[WHAT IS EXPECTED]: Search the material below for the word "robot" and copy every line in which it occurs.

BEGIN SOURCE DATA

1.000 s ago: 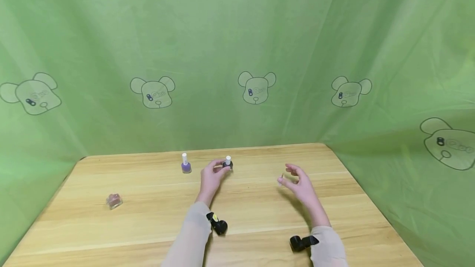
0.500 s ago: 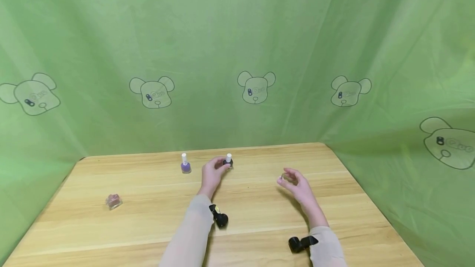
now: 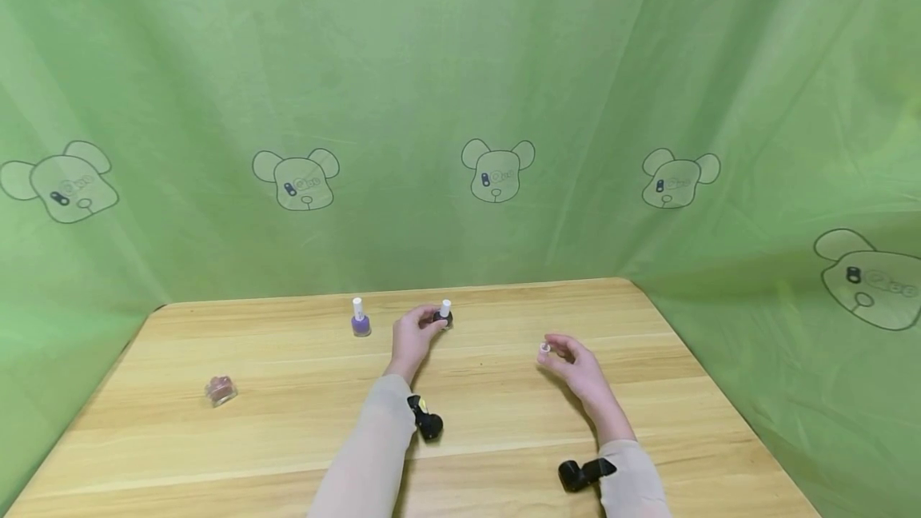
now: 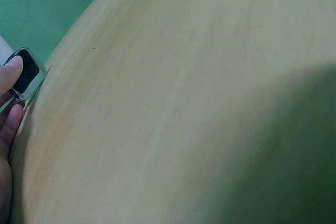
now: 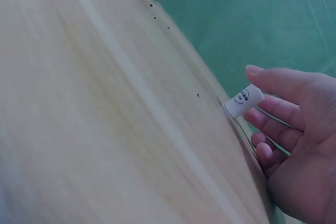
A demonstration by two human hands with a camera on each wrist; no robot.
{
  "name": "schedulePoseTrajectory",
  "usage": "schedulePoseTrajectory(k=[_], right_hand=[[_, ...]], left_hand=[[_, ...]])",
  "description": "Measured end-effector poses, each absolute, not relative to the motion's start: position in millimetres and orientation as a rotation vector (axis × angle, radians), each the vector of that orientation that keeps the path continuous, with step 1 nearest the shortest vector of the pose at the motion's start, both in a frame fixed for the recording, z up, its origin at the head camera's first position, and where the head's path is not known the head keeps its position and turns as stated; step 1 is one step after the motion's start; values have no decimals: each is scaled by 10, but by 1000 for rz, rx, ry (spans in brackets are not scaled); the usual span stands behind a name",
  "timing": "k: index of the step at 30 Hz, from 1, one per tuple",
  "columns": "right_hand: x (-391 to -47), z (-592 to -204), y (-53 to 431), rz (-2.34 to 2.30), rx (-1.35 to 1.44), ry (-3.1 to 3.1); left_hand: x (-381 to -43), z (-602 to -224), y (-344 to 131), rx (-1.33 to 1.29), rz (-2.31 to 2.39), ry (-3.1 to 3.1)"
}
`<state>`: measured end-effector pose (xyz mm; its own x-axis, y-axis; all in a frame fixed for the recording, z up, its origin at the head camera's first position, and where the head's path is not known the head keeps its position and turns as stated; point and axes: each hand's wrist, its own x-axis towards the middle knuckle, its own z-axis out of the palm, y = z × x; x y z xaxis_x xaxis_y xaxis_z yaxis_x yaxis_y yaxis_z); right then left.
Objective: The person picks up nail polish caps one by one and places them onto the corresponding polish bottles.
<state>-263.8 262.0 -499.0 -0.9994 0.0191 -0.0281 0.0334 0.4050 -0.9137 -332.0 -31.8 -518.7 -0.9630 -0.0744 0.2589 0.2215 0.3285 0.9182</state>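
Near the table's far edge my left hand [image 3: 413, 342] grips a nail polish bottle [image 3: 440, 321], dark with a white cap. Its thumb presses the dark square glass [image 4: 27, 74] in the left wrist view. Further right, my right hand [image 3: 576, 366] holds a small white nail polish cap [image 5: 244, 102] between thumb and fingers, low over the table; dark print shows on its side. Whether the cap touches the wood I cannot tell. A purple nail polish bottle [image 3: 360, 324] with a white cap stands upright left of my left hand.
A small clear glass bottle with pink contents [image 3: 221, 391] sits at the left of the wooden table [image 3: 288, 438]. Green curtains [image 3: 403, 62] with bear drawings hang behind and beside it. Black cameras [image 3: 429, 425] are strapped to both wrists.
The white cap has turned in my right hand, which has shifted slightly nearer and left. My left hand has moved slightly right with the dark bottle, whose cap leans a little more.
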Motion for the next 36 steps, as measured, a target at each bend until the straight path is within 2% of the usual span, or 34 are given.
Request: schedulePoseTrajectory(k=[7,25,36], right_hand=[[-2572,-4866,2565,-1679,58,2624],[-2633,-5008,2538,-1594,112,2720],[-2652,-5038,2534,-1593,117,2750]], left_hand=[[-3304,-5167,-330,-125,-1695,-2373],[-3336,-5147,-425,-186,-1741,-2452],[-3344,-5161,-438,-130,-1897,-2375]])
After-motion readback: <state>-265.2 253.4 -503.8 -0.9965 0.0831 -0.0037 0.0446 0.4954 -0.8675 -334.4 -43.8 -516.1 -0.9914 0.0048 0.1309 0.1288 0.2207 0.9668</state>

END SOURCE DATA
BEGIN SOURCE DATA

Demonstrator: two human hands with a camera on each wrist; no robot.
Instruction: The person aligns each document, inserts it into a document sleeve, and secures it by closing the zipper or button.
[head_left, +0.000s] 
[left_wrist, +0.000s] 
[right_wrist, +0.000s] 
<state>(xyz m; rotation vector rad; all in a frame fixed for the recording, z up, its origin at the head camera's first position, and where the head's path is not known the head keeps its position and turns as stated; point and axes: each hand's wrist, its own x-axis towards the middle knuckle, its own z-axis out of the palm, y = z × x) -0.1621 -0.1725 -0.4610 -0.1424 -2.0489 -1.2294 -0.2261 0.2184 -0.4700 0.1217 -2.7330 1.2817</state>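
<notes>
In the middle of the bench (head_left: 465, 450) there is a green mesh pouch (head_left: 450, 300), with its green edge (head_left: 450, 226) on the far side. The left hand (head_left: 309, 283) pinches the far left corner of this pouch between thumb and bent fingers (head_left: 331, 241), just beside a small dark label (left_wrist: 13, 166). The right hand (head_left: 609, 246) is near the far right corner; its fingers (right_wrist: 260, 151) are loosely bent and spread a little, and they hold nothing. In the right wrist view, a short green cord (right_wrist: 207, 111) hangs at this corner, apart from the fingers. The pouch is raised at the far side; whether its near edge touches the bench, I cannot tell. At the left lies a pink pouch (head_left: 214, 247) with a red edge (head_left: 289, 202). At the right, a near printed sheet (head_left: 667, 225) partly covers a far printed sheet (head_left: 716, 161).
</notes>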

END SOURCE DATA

[REPLY TO THE TASK]:
A demonstration by two human hands with a camera on each wrist; no robot.
Demonstrator: two human hands with a camera on each wrist; no robot.

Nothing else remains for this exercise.